WHAT TO DO: The reply should be the records repeated exactly, without any images.

[Items from a data source]
· · · · ·

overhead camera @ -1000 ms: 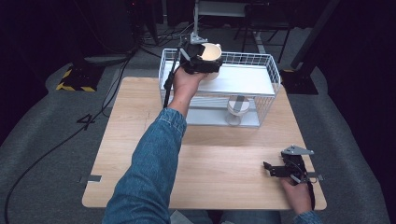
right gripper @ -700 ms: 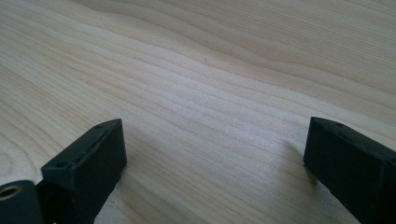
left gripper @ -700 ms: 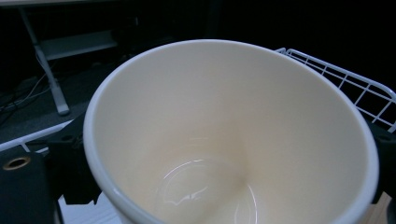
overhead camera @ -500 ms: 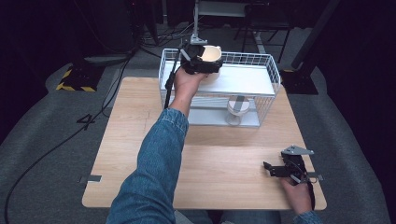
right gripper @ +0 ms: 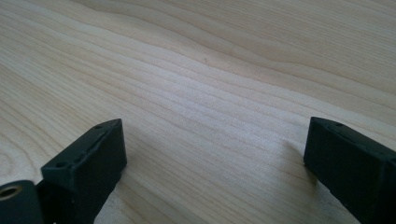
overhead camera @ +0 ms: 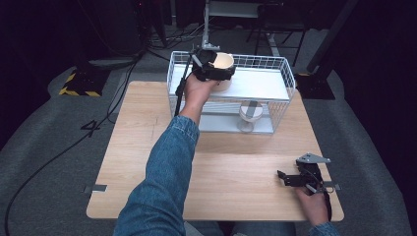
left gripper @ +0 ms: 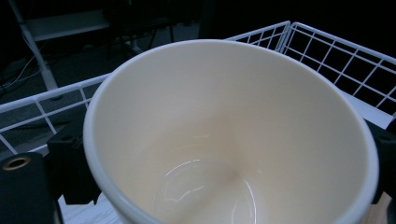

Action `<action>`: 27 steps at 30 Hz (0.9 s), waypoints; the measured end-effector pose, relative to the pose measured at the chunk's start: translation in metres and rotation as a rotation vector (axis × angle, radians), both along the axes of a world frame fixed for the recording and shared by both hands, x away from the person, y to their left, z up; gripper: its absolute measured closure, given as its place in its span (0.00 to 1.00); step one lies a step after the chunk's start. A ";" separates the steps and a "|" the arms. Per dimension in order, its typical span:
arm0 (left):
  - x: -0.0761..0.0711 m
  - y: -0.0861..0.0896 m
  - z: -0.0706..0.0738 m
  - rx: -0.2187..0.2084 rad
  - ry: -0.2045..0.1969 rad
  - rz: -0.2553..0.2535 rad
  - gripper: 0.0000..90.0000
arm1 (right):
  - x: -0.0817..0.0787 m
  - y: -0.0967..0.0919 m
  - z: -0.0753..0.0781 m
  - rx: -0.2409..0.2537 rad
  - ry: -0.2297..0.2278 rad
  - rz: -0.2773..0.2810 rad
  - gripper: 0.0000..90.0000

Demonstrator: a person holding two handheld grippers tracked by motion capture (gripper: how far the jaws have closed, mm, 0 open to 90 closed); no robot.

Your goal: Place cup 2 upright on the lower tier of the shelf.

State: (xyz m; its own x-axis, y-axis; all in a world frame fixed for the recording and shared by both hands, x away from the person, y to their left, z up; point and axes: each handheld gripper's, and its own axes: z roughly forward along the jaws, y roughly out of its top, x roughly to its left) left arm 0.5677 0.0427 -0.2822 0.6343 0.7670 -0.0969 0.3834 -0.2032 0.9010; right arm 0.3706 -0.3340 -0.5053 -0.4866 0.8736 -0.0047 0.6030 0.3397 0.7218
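dark room, wooden desk (overhead camera: pixel 147 147). left claw (overhead camera: pixel 216 69) is gripping the cream cup (left gripper: pixel 224 140) over the wire rack's (overhead camera: pixel 287 78) top shelf; next i'm lowering and releasing. right claw (right gripper: pixel 215 154) is idling open.

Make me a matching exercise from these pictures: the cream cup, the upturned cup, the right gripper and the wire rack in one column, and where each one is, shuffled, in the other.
Things:
1. cream cup
2. upturned cup
3. right gripper
4. wire rack

Places:
A. at the table's far edge
B. low over the bare wood at the table's near right corner, fingers apart with nothing between them
C. on the rack's lower level, under the white shelf
D. held by the left gripper above the rack's top shelf

Pairs: 1-D, 2-C, 3-B, 4-A
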 end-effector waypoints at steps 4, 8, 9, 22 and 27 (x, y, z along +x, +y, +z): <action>0.001 0.001 -0.003 0.012 0.004 0.008 0.11 | 0.000 0.000 0.000 0.000 0.000 0.000 0.07; 0.000 0.001 -0.004 0.022 -0.007 0.009 0.11 | 0.000 0.000 0.000 0.000 0.000 0.000 0.07; 0.000 0.001 -0.005 0.023 -0.012 0.011 0.11 | 0.000 0.000 0.000 0.000 0.000 0.000 0.07; 0.002 -0.001 -0.007 0.018 0.005 0.040 0.06 | 0.000 0.000 0.000 0.000 0.000 0.000 0.07; 0.002 0.000 -0.008 0.016 0.009 0.045 0.00 | 0.000 0.000 0.000 0.000 0.000 0.000 0.07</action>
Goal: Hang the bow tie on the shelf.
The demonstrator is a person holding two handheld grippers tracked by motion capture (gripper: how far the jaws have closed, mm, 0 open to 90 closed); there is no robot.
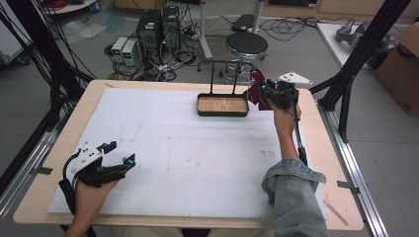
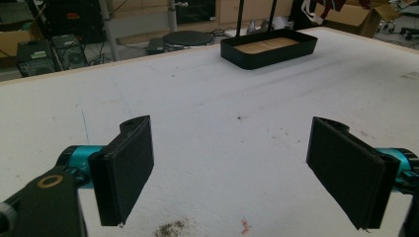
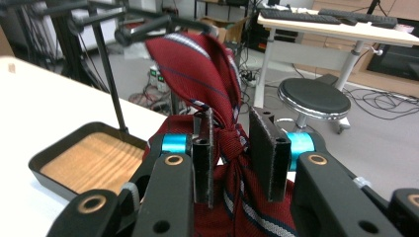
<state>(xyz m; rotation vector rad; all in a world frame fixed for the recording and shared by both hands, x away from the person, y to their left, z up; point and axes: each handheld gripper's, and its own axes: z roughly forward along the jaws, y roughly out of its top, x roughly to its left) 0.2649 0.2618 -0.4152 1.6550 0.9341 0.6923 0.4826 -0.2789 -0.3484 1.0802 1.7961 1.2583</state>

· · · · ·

RESULT FOR THIS EXERCISE:
overhead camera @ -1000 ms: 
right gripper @ -700 ms: 
left gripper @ -700 ms: 
overhead camera @ -500 ms: 
right gripper @ +0 ms: 
overhead camera @ +0 ms: 
left gripper @ +0 ms: 

Action `<action>`: 27 steps at 30 Hz (0.9 s), waypoints; the measured end-effector pose, relative to the pose measured at the chunk's start: translation in metres and rotation as a rotation vector (axis × angle, radians), both along the axes of a world frame fixed for the recording and shared by both hands, x away from the person, y to their left, z up; gripper: its absolute measured closure, given as its place in its span (0.00 to 1.00); step one lies a step after the chunk's start. A ";" separates the steps and a "|" the arms. Per dimension in order, its typical span:
arm0 (left):
  - x: -0.0761..0.0711 m
  - y: -0.0861..0.0896 m
  - z: -0.0706..0.0738 m
  - rx: -0.2187..0.2084 rad
  - ry: -0.2045..0.1969 rad
  - rz: -0.2553..0.2535 rad
  - gripper: 0.0000..90.0000
arm1 (right):
  - x: -0.0817..0.0787 m
  - y: -0.0967..0.0919 m
  - z: -0.0753..0.0781 m
  - rx: -0.2409..0.2537 rad
  - ry: -0.2297..0.2278 rad
  - rz: -0.2773..0.2810 rad
  - gripper: 0.0000..90.0000

Demonstrator: a person holding two handheld grippers tracked by motion capture (gripper: how far the jaws have closed, mm, 0 open to 90 closed); no robot.

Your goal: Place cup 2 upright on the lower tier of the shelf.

State: (xyz m; its own x-axis, y-axis; all in a world frame fixed for the recording and shared by both hands, x away from the person, y to their left, z up; point and axes: each handheld gripper's, and its own axes: z roughly forward along the jaws, y roughly out of its top, x roughly to its left) left arm 0.5677 0.0427 -0.2822 0.6343 0.7670 -0.0969 0.3834 -0.2032 0.9010; right arm 0.3706 -0.3340 -0.5053 -0.4866 0.8736 -0.0047 0.6030 0.3397 0.7218
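dark room, wooden desk (overhead camera: pixel 147 147). left claw (overhead camera: pixel 216 69) is gripping the cream cup (left gripper: pixel 224 140) over the wire rack's (overhead camera: pixel 287 78) top shelf; next i'm lowering and releasing. right claw (right gripper: pixel 215 154) is idling open.

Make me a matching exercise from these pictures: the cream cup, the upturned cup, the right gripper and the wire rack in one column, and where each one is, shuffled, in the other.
Things:
1. cream cup
2. upturned cup
3. right gripper
4. wire rack

Places:
A. at the table's far edge
B. low over the bare wood at the table's near right corner, fingers apart with nothing between them
C. on the rack's lower level, under the white shelf
D. held by the left gripper above the rack's top shelf

Pairs: 1-D, 2-C, 3-B, 4-A
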 end-effector waypoints at steps 4, 8, 9, 22 and 27 (x, y, z along +x, +y, +z): <action>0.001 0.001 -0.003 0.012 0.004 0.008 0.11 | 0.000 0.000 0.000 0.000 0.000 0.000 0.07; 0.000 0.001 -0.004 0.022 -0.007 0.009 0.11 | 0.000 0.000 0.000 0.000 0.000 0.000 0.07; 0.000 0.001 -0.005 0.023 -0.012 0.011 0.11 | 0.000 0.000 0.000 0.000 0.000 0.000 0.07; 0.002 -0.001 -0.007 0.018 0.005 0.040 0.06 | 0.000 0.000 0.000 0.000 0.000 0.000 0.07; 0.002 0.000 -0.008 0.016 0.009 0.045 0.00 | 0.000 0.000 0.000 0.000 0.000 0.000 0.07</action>
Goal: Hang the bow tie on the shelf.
The demonstrator is a person holding two handheld grippers tracked by motion capture (gripper: how far the jaws have closed, mm, 0 open to 90 closed); there is no robot.
<state>(xyz m; rotation vector rad; all in a world frame fixed for the recording and shared by both hands, x away from the person, y to their left, z up; point and axes: each handheld gripper's, and its own axes: z roughly forward along the jaws, y roughly out of its top, x roughly to its left) 0.2649 0.2618 -0.4152 1.6550 0.9341 0.6923 0.4826 -0.2789 -0.3484 1.0802 1.7961 1.2583</state>

Reply complete, and nothing else is required.